§ Task item: Omit all pictures. Copy exactly the lines from the line containing "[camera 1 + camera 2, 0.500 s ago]" to the end of the listing, with both ends included.

§ Collected data:
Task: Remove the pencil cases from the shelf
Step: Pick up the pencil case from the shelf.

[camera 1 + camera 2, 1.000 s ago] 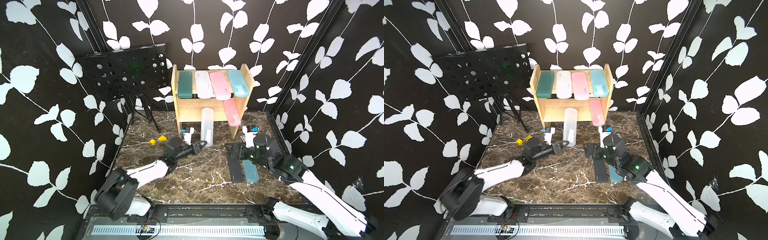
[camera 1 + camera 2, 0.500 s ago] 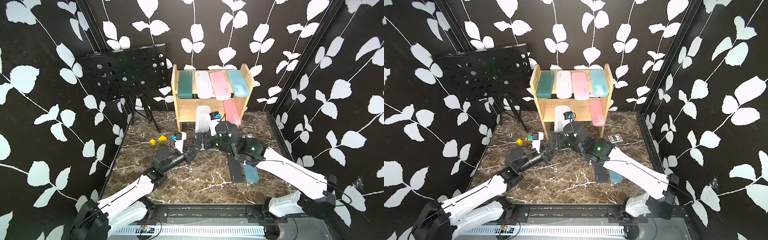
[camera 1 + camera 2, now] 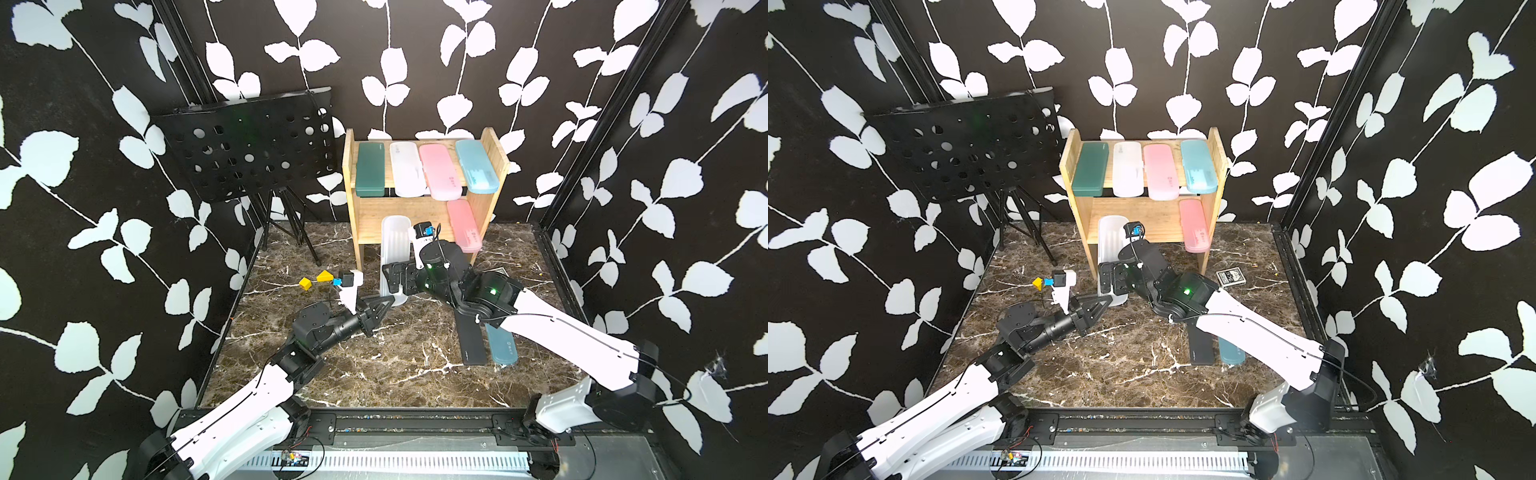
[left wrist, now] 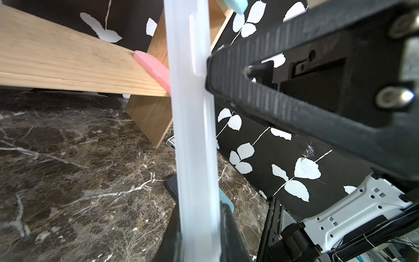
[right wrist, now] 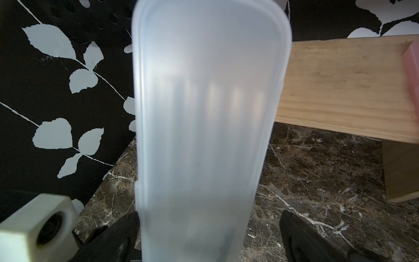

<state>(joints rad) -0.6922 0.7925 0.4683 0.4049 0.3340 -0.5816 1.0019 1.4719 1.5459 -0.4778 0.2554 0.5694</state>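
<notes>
A frosted clear pencil case [image 3: 393, 245] stands tilted in front of the shelf [image 3: 415, 208], its top end at the lower board's edge; whether they touch is unclear. Your left gripper [image 3: 386, 301] pinches its bottom end, jaws narrow. Your right gripper [image 3: 395, 279] straddles its middle, jaws wide, gripping nothing. If the left lets go before the right closes, the case likely falls. Swinging it sideways could knock the pink case [image 3: 464, 226] overhanging that board. The two sets of fingers sit close and could collide.
</notes>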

§ Exercise response:
[camera 1 + camera 2, 0.500 s ago] 
[camera 1 + camera 2, now] 
[left wrist, now] 
[right wrist, now] 

<state>(joints rad) -0.6922 0.7925 0.4683 0.4049 0.3340 -0.5816 1.0019 1.4719 1.5459 -0.4778 0.2554 0.5694</state>
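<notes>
A frosted clear pencil case [image 3: 393, 245] stands tilted in front of the shelf [image 3: 415, 208], its top end at the lower board's edge; whether they touch is unclear. Your left gripper [image 3: 386, 301] pinches its bottom end, jaws narrow. Your right gripper [image 3: 395, 279] straddles its middle, jaws wide, gripping nothing. If the left lets go before the right closes, the case likely falls. Swinging it sideways could knock the pink case [image 3: 464, 226] overhanging that board. The two sets of fingers sit close and could collide.
</notes>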

The output has been given in full.